▸ **WHAT TO WORK ON**: Out of the records below, copy all lines in which the word "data" occurs.

RECORDS Block Start

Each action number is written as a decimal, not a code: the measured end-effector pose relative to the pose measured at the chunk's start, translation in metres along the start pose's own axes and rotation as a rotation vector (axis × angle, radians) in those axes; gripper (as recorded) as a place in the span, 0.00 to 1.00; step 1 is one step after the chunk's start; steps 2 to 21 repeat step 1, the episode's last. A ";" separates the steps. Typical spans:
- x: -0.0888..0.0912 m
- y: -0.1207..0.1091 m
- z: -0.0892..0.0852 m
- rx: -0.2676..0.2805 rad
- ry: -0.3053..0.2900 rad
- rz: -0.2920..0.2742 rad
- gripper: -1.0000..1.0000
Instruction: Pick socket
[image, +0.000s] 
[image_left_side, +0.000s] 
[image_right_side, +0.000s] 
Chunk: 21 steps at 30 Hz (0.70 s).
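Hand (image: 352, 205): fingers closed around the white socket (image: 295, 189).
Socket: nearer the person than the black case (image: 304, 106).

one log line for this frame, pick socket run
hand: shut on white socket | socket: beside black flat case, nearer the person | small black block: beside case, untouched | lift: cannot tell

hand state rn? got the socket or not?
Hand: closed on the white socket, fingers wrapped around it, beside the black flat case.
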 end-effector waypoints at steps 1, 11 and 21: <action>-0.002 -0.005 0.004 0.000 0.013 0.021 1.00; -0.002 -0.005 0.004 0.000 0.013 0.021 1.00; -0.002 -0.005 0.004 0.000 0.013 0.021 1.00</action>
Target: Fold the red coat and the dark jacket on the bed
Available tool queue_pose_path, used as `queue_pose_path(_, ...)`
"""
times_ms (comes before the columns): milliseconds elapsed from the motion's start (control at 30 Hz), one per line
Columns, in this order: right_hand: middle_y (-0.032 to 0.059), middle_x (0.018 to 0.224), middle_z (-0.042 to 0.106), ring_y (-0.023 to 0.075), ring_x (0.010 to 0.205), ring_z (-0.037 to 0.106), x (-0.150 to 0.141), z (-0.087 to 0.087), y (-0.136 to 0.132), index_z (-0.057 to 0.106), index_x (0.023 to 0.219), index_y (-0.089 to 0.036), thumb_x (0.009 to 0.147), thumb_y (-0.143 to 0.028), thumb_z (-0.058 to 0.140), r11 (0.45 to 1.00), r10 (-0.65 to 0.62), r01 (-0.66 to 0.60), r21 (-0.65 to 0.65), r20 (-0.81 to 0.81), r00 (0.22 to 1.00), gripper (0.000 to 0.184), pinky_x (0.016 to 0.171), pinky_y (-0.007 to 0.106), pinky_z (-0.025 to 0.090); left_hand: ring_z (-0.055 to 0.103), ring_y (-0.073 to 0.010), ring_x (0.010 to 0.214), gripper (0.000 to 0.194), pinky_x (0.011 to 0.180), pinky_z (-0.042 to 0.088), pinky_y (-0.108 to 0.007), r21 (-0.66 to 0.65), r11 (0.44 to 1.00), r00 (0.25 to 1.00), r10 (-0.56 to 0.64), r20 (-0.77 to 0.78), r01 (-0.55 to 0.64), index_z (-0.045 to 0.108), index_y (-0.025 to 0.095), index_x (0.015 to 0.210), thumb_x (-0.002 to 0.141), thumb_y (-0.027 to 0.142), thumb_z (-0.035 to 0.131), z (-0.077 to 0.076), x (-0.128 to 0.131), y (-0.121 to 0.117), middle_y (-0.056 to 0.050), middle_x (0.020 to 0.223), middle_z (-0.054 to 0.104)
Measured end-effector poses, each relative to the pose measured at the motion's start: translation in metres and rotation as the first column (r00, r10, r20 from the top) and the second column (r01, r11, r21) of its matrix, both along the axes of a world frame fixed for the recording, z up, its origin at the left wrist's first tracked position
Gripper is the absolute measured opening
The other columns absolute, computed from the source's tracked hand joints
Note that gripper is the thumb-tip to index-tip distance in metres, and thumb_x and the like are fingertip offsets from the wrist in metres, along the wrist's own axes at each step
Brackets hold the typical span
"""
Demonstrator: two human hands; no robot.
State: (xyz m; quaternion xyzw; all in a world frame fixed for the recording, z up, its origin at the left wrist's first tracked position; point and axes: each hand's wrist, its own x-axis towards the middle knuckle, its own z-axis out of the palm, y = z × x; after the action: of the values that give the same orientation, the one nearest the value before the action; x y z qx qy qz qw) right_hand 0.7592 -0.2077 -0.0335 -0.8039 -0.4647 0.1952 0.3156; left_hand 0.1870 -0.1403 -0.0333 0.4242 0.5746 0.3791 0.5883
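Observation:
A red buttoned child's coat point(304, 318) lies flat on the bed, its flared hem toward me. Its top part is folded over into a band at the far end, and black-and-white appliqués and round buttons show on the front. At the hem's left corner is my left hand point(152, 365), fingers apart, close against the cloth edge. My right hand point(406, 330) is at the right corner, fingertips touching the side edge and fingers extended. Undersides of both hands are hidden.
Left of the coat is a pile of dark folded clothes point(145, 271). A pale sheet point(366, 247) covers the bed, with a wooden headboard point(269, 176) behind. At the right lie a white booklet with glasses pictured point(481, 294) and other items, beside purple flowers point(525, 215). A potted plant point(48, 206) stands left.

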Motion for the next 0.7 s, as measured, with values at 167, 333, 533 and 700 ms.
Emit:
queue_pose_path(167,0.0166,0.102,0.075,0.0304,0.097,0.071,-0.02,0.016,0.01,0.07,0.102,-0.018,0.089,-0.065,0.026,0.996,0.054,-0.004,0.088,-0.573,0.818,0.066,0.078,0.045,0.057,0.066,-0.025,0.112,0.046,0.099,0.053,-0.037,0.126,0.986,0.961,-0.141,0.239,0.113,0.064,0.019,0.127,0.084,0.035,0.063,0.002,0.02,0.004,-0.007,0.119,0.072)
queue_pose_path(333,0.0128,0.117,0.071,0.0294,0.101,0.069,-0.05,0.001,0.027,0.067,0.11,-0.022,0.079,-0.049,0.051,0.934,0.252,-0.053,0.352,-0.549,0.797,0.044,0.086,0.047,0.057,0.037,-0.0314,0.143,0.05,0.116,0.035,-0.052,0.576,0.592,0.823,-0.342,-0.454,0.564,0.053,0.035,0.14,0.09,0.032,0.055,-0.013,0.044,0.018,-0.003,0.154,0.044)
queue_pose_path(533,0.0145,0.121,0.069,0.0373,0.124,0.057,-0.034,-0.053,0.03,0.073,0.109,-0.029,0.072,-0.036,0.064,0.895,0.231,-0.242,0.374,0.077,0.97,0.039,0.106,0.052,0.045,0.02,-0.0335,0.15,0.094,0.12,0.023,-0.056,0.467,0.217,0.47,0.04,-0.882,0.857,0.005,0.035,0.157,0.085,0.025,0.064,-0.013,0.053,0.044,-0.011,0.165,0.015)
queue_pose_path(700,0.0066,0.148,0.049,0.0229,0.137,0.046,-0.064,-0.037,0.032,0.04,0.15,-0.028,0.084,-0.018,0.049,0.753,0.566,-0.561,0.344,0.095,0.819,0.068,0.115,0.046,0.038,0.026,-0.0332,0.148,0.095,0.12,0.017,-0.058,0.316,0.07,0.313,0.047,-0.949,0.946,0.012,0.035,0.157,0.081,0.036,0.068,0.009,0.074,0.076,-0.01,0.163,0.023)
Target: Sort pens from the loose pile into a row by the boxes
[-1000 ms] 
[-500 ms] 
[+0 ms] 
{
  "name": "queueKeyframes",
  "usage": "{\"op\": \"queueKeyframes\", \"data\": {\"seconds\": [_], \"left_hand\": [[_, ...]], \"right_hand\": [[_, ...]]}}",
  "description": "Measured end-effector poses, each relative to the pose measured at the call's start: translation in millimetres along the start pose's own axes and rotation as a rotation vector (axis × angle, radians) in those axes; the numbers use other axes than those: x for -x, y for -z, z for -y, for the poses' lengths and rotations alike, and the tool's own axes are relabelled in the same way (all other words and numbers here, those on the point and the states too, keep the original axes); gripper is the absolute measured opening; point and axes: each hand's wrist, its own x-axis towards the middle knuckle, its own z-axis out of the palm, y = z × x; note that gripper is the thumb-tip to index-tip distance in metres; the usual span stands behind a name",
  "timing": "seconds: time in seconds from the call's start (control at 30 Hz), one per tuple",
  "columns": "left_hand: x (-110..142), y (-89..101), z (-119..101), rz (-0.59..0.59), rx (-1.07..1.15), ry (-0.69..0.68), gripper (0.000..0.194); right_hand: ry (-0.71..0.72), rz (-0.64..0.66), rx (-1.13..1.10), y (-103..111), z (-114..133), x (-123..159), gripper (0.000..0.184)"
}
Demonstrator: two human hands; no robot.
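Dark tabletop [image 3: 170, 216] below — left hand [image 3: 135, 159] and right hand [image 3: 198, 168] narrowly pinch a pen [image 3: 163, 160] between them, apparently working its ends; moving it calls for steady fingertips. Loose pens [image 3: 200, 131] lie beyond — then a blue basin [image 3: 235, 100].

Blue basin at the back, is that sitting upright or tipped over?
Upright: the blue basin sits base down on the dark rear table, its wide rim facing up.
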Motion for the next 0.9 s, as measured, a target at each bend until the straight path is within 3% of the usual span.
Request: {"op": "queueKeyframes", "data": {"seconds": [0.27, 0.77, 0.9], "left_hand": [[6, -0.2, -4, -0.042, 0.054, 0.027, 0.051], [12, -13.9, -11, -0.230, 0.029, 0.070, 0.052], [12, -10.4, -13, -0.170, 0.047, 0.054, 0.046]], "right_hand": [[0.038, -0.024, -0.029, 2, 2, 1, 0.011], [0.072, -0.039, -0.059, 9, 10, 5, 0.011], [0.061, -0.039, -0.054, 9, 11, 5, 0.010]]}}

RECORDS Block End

▸ **SOLUTION TO THE PROBLEM**:
  "usage": "{\"op\": \"queueKeyframes\", \"data\": {\"seconds\": [_], \"left_hand\": [[_, ...]], \"right_hand\": [[_, ...]]}}",
Request: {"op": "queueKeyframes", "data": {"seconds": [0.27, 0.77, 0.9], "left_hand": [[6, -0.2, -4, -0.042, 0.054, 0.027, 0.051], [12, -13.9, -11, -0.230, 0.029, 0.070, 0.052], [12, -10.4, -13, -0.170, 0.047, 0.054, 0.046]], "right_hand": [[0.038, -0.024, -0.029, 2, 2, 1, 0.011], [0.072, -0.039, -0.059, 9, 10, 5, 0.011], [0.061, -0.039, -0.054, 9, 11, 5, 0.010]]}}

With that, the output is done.